Chechen officials, for their part, had for several years indicated their interest in absorbing Ingushetia, but by the end of 2008 they also distanced themselves from this idea. Kadyrov stated on December 17 that the Chechen government did not aspire to the unification of Chechnya and Ingushetia (Nezavisimaya Gazeta, December 18, 2008). This backing off by Chechen officials coincided with the change of government in Ingushetia, with Yevkurov replacing Zyazikov. So Moscow and Kadyrov will bid their time, observing whether Yevkurov copes with putting down the violence in Ingushetia. Given that the security situation in Ingushetia has remained extremely precarious even after Zyazikov’s dismissal, it remains to be seen whether Ingushetia will survive as an autonomous subject of the Russian Federation.
The Sunzha region is another possible hot spot that could poison Ingush-Chechen relations. Both Chechnya and Ingushetia are obliged to adopt republican legislation in 2009 for demarking the municipalities’ borders. This will revive the old dispute over the Sunzha region, which both sides have competing claims to the area. Even Chechnya’s official human rights ombudsman, Nurdi Nukhazhiev, has entered into the territorial dispute, addressing a special letter to the Ingush people on December 17 regarding the issue (Regnum.ru, December 17, 2008).
In the meantime, Moscow still openly plans to eliminate national republics, and sees them as a threat for Russia’s territorial integrity and potential source of conflict. The deputy head of the Federation Council, Aleksandr Torshin, made several public statements earlier in 2008 to support his unitary state ideas (Politichesky Zhurnal, March 11, 2008).

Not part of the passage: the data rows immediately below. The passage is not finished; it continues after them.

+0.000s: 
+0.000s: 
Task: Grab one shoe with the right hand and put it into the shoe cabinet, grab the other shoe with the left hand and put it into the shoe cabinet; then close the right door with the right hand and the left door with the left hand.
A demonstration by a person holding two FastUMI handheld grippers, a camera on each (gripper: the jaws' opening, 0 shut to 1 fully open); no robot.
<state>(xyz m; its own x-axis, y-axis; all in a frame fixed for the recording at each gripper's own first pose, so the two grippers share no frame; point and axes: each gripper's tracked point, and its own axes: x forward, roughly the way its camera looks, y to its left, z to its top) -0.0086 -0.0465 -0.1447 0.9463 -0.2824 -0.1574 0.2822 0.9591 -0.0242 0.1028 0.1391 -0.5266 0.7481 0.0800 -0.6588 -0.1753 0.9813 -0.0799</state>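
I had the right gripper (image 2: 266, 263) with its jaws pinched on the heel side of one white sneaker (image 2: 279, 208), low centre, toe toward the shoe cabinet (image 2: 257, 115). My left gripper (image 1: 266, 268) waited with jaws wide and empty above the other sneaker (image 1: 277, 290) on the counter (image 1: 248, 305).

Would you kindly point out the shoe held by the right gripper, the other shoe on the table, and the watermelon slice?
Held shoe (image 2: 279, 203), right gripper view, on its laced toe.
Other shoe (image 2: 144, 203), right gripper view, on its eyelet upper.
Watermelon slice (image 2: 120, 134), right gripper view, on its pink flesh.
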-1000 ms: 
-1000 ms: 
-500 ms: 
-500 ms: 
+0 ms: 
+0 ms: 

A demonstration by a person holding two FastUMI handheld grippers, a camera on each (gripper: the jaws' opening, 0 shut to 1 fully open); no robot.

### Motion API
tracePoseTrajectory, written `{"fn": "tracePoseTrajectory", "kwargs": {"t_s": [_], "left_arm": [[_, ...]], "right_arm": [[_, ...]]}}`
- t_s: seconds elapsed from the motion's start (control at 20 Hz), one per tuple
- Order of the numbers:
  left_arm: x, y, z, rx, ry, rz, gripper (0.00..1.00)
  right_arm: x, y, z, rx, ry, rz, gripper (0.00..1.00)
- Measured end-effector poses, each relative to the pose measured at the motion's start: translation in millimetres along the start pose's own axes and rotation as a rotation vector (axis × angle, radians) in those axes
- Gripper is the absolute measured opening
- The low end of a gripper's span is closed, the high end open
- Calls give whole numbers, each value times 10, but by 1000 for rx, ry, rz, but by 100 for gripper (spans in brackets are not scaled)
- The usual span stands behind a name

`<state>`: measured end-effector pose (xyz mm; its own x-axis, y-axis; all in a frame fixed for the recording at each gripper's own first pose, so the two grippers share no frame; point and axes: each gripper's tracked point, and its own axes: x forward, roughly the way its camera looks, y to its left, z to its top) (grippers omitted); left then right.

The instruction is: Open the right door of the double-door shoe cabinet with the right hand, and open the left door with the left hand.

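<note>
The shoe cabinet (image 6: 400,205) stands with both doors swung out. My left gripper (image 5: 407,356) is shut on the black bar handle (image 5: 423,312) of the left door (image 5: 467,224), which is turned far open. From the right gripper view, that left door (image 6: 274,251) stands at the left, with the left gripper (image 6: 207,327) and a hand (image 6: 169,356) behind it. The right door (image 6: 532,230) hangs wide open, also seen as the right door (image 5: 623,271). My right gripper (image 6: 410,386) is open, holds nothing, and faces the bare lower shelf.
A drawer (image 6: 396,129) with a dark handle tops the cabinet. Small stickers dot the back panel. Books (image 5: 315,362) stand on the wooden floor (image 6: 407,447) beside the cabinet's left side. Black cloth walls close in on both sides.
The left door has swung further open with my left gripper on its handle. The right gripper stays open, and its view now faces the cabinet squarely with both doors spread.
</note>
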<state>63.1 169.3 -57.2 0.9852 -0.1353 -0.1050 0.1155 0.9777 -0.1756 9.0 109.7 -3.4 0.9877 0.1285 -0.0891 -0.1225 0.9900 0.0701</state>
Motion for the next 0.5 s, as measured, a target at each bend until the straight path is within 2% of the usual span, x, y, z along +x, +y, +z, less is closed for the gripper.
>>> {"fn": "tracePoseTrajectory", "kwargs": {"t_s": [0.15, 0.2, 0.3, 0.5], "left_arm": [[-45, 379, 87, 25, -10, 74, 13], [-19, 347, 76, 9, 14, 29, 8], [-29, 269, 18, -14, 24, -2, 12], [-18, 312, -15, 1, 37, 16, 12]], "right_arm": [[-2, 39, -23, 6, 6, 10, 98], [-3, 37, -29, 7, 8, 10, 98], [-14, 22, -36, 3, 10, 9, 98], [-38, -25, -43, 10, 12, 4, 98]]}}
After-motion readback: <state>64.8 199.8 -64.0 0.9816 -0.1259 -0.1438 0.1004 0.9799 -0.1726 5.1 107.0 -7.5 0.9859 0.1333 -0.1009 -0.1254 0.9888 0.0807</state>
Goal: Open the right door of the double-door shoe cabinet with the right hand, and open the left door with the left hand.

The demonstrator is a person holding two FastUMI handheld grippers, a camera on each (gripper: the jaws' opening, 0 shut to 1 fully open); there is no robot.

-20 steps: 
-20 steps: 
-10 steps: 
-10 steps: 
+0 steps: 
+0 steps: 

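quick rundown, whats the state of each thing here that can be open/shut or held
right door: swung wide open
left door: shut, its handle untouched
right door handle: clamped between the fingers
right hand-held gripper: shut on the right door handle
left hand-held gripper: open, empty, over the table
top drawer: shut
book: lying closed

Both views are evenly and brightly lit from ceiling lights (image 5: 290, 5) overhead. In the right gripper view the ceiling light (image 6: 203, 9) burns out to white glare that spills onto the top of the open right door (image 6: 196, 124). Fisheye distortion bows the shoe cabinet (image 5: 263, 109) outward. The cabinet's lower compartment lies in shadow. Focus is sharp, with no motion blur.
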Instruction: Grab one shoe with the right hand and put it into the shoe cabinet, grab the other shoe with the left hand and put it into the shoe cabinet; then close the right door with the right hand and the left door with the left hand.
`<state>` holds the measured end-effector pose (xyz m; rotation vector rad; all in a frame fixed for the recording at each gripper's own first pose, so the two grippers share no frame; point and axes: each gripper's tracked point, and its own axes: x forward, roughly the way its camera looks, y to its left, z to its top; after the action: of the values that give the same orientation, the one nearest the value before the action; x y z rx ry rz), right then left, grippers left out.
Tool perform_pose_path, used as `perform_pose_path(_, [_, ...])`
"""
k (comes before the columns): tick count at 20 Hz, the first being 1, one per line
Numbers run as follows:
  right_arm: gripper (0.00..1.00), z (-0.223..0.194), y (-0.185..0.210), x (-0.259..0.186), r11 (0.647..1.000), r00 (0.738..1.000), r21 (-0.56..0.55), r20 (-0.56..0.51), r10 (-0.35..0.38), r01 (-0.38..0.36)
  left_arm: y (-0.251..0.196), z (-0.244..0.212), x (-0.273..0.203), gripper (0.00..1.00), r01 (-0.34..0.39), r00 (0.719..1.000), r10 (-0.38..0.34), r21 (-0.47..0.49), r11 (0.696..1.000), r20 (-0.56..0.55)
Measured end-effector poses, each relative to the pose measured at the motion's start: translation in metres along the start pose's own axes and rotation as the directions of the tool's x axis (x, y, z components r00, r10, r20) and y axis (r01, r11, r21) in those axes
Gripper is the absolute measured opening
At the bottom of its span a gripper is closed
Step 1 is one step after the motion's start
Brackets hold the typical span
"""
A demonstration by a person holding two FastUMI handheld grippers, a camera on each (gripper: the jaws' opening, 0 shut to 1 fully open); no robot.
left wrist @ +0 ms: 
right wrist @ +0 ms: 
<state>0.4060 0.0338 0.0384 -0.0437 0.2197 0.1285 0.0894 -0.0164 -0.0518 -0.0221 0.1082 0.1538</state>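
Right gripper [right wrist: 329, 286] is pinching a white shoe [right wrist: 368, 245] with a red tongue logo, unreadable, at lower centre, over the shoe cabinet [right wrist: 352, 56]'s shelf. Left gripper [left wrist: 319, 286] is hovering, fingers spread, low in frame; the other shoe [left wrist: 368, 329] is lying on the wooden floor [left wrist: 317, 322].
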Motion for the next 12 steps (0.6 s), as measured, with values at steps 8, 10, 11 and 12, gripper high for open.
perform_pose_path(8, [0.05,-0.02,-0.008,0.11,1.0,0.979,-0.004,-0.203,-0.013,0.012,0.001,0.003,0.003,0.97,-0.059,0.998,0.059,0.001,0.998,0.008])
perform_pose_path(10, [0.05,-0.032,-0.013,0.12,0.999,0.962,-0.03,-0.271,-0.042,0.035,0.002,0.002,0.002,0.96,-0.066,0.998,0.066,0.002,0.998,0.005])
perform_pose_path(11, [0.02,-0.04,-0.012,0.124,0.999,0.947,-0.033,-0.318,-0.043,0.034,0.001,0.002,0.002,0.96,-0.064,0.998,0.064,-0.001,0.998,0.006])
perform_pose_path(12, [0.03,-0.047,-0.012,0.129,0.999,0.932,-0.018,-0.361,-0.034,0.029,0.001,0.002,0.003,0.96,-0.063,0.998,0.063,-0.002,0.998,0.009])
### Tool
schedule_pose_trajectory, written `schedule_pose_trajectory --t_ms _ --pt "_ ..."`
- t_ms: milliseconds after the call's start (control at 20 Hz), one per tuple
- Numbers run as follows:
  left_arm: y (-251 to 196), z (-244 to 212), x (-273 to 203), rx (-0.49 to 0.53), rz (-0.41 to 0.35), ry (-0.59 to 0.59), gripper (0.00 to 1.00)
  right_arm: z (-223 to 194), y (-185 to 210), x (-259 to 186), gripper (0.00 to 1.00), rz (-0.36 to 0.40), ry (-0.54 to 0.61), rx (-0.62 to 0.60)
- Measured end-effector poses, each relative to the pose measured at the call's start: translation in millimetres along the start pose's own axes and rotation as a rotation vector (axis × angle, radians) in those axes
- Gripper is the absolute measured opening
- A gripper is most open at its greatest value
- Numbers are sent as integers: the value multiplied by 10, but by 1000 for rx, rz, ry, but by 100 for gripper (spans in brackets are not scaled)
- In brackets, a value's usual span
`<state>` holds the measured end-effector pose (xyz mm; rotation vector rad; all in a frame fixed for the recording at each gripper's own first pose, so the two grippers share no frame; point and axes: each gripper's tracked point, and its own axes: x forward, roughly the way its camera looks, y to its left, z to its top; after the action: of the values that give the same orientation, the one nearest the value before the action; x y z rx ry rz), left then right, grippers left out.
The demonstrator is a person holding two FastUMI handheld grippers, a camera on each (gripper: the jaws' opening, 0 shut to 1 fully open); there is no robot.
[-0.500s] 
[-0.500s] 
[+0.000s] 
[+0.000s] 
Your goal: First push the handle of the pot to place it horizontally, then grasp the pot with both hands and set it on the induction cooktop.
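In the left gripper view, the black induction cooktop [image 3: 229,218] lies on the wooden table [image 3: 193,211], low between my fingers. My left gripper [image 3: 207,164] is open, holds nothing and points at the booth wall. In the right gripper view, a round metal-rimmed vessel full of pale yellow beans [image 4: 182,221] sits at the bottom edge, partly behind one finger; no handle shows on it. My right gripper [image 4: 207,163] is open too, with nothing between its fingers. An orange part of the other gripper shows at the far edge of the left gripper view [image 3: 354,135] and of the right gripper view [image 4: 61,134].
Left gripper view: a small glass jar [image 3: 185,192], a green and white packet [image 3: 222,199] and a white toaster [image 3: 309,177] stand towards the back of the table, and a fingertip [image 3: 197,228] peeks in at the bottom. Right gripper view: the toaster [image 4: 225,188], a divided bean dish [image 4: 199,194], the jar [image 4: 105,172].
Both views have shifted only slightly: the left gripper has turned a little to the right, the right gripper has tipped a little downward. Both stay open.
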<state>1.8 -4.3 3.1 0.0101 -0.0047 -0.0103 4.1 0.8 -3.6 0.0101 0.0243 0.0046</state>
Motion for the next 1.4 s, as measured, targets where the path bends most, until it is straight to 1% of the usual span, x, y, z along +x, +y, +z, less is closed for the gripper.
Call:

If the security situation in the North Caucasus remains hazardous or deteriorates further, Moscow might be compelled to move ahead with plans for administrative reform, including the abolishment of the autonomies. Nothing prevents Moscow from going the other way around—provoking destabilization and then going on with its plans for an administrative borders reshuffle. In either case, the change is unlikely to bring additional stability, given that the current security issues that Moscow and local governments face in the North Caucasus have little to do with the borders. Well ahead of the federal authorities’ plans, the self-proclaimed Islamist Caucasus Emirate has already abolished all borders in the North Caucasus.